* **WORK TO COMPLETE**: The whole of the material needs to be repeated exactly, line for line.

* **DATA SECTION**:
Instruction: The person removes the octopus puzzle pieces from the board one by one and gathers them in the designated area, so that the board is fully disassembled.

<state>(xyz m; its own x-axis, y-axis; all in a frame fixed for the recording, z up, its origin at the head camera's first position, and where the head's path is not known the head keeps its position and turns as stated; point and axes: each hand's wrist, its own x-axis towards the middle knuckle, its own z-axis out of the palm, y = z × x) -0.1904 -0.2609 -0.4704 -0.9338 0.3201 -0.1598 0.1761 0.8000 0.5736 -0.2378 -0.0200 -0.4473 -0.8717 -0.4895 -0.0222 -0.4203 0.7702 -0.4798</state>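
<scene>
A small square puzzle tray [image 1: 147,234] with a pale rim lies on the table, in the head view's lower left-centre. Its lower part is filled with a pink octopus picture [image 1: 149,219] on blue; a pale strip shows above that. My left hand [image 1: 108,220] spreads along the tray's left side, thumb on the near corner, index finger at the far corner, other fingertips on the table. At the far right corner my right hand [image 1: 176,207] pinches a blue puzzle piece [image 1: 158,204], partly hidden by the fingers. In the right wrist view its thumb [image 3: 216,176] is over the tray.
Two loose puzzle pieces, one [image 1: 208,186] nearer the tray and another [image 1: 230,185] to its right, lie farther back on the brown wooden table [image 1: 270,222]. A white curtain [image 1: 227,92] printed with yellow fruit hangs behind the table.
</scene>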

* **EXERCISE SOLUTION**:
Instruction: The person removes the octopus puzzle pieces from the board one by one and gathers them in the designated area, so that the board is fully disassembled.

<state>(xyz m; its own x-axis, y-axis; all in a frame fixed for the recording, z up, its origin at the head camera's first position, and where the head's path is not known the head keeps its position and turns as stated; point and axes: each hand's wrist, its own x-axis towards the middle knuckle, its own z-axis out of the palm, y = z × x) -0.1904 -0.2609 -0.4704 -0.9338 0.3201 -0.1598 0.1761 0.8000 0.5736 -0.2378 -0.0200 -0.4473 -0.8717 -0.4895 -0.0222 -0.4203 0.7702 -0.4798</state>
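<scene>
A small square puzzle tray [image 1: 147,234] with a pale rim lies on the table, in the head view's lower left-centre. Its lower part is filled with a pink octopus picture [image 1: 149,219] on blue; a pale strip shows above that. My left hand [image 1: 108,220] spreads along the tray's left side, thumb on the near corner, index finger at the far corner, other fingertips on the table. At the far right corner my right hand [image 1: 176,207] pinches a blue puzzle piece [image 1: 158,204], partly hidden by the fingers. In the right wrist view its thumb [image 3: 216,176] is over the tray.
Two loose puzzle pieces, one [image 1: 208,186] nearer the tray and another [image 1: 230,185] to its right, lie farther back on the brown wooden table [image 1: 270,222]. A white curtain [image 1: 227,92] printed with yellow fruit hangs behind the table.
</scene>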

This output is complete.